Step 3: Gate Your SMS Workflows with Consent Checks
In every HubSpot workflow that includes an SMS step (via YetiConnect), add a branch:
- If sms_consent = opted_in → proceed to SMS step
- If sms_consent ≠ opted_in → skip SMS, send email instead (or skip entirely)
This ensures no text message ever reaches a contact who hasn't explicitly opted in.
Step 4: Honor Opt-Outs Instantly
When a contact replies STOP, UNSUBSCRIBE, or CANCEL to any YetiConnect message, the opt-out must be processed immediately. YetiConnect handles this automatically:
- The contact's
sms_consentproperty is set toopted_outin HubSpot - All active SMS sequences for that contact are terminated
- Future SMS workflow enrollments are blocked by the consent check
- A confirmation message ("You've been unsubscribed from text messages") is sent automatically
Step 5: Document Everything
If you ever face a TCPA challenge, your defense depends on documentation. Make sure you can prove:
- When the contact opted in (timestamp on the form submission)
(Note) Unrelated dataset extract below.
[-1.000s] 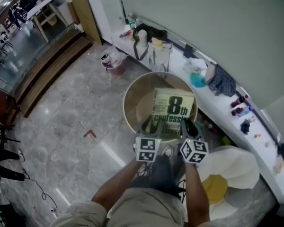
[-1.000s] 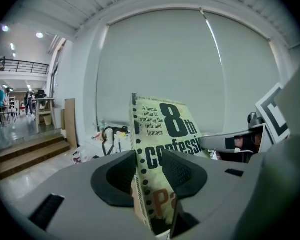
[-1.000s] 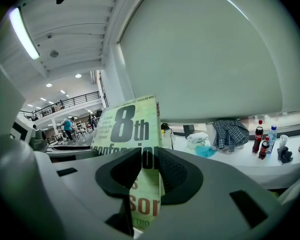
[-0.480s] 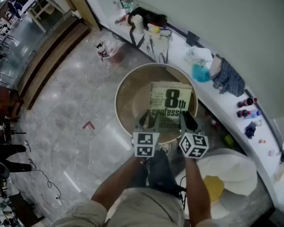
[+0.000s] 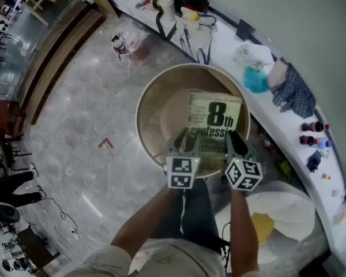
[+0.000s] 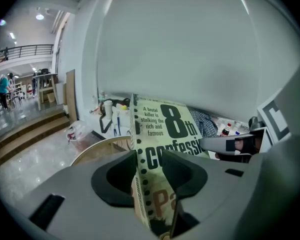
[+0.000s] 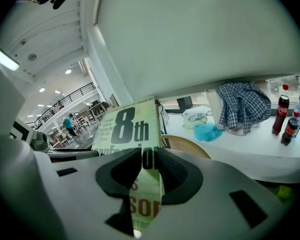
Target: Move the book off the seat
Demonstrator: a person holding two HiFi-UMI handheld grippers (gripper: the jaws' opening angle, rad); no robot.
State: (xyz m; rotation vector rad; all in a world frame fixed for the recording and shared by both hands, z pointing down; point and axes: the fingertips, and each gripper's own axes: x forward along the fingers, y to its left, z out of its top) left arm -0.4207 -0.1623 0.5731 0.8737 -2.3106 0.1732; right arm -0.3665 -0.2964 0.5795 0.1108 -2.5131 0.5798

- What they consented to (the exact language they saw)
- How they opted in (which form, which page, which campaign)
- That opt-outs were honored (timestamp of STOP message + confirmation)
HubSpot's form submission log + YetiConnect's message history provide this audit trail automatically.
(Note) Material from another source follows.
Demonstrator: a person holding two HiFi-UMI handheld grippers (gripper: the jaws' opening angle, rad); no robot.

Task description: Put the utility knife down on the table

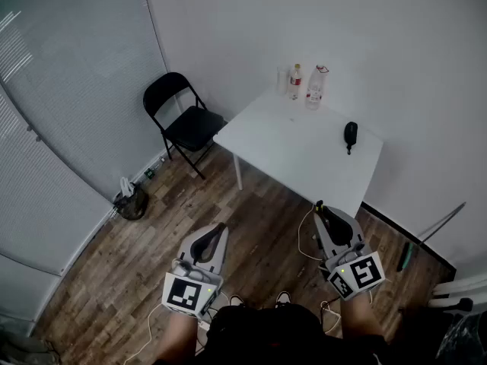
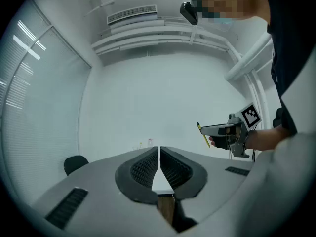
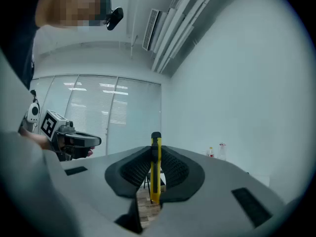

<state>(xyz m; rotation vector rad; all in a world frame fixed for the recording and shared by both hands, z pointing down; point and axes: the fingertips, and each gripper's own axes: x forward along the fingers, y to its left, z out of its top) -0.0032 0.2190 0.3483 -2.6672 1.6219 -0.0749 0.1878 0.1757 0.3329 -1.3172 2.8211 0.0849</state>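
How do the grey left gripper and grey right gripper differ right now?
The left gripper has its jaws shut together with nothing between them; the right gripper has its jaws clamped on a yellow utility knife, held upright. Both point level, over the wooden floor, short of the white table.

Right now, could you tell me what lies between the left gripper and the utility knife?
Only wooden floor and a cable loop, as the head view shows. The left gripper is shut and empty; the right gripper holds the utility knife.

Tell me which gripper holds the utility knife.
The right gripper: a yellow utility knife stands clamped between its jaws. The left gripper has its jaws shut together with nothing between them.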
Common TCPA Mistakes HubSpot Users Make
Even well-intentioned teams get tripped up. Here are the most frequent compliance gaps we see:
1. Using Email Consent for SMS
A contact who opted into email marketing has not consented to text messages. These are separate consent channels under TCPA. You need a distinct SMS opt-in.
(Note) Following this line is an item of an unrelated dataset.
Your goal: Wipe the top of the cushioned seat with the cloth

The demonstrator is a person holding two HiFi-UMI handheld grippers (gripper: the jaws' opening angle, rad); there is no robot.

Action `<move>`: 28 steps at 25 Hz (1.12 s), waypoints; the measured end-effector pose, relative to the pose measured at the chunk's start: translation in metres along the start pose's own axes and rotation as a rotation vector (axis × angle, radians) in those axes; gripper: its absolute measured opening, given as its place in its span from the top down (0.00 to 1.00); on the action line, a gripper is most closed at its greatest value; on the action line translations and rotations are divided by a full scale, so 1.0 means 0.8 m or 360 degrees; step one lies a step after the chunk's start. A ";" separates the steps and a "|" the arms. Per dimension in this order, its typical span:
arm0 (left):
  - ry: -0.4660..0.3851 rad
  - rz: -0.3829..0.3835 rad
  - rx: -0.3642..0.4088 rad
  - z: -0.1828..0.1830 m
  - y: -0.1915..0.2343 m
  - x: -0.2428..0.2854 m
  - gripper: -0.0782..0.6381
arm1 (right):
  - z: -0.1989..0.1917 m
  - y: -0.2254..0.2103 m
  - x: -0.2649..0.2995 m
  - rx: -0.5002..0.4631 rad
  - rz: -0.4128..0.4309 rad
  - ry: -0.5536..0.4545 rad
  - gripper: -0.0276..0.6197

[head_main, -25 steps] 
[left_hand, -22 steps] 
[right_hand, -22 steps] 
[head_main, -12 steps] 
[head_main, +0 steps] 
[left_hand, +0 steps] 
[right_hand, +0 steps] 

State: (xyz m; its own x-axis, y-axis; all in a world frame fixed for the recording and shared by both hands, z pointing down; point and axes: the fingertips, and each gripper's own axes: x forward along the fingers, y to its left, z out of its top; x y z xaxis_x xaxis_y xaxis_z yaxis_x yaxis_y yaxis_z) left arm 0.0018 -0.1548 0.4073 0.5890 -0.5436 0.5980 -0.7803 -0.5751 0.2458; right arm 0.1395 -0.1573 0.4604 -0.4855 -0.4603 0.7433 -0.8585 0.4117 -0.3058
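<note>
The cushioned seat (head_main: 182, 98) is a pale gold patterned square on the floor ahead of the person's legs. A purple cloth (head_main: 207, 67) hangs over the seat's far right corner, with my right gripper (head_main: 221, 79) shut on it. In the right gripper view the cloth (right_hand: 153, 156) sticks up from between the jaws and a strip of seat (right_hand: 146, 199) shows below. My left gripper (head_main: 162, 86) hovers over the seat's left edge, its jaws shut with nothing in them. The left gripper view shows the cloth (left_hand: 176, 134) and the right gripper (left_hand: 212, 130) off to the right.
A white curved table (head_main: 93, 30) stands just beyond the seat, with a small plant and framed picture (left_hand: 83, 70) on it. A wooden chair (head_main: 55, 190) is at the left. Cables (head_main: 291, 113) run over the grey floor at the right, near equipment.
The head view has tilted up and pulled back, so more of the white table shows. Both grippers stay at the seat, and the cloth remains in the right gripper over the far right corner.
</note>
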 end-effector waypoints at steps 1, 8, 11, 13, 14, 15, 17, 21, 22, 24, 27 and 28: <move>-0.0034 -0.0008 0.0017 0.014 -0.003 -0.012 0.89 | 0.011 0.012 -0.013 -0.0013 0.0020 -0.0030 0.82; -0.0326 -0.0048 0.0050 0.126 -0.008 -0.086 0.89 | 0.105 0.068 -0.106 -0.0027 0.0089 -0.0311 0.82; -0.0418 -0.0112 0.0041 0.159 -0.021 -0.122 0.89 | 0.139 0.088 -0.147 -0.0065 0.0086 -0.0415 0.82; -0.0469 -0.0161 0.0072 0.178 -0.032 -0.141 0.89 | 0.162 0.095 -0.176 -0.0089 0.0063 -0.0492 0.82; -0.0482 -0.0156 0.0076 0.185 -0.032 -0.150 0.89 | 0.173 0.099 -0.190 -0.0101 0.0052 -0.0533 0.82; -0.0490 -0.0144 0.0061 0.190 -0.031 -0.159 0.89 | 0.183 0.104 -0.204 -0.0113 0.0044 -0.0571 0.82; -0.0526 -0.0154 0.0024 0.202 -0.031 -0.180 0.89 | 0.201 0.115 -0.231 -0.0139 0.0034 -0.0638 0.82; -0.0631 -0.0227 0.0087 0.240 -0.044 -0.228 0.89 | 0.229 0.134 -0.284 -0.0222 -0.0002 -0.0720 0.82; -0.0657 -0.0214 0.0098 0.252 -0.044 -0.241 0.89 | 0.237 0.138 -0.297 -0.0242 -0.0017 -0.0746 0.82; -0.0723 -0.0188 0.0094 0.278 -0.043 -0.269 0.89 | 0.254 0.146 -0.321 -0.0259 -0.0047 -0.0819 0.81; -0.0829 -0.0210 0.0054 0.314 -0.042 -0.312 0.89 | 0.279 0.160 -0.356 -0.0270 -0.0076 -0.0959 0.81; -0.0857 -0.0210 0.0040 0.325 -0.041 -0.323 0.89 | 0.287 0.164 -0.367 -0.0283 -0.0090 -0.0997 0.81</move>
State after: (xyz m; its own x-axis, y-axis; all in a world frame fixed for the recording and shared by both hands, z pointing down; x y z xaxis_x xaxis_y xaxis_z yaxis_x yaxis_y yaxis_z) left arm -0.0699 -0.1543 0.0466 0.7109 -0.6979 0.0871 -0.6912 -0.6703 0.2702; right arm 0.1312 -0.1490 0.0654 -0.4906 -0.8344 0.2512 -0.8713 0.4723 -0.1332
2. Texting Leads from Third-Party Lists
Purchased lists and lead aggregator contacts almost never have valid one-to-one SMS consent for your company. The FCC's 2024 rule killed the "lead gen consent" loophole.
3. No Opt-Out Mechanism
Every SMS campaign must include a way to opt out. YetiConnect processes STOP keywords automatically, but make sure your first message in any new conversation mentions it.
4. Texting Outside Business Hours
While TCPA doesn't specify exact hours, sending texts at 11 PM is a fast track to complaints and carrier filtering. Stick to 9 AM–8 PM in the contact's local time zone.
5. Ignoring State Laws
Some states (Florida, Oklahoma, Maryland) have their own telemarketing laws that are stricter than federal TCPA. If you sell nationwide, build for the strictest standard.
A Compliant SMS Program Is a Better SMS Program
Here's the thing most sales leaders miss: compliance isn't a tax on your SMS program — it's the foundation that makes it sustainable. Teams that build proper opt-in flows see:
- Higher reply rates — people who explicitly opted in actually want to hear from you
- Better deliverability — clean consent = higher 10DLC trust scores = more messages delivered
- Zero legal exposure — proper documentation makes frivolous claims easy to dismiss
- Carrier trust — compliant senders get priority routing and avoid filtering
The teams getting the best results from HubSpot + YetiConnect are the ones who invested 30 minutes upfront to set up compliant opt-in forms and consent-gated workflows. The ROI on that 30 minutes is infinite compared to the alternative.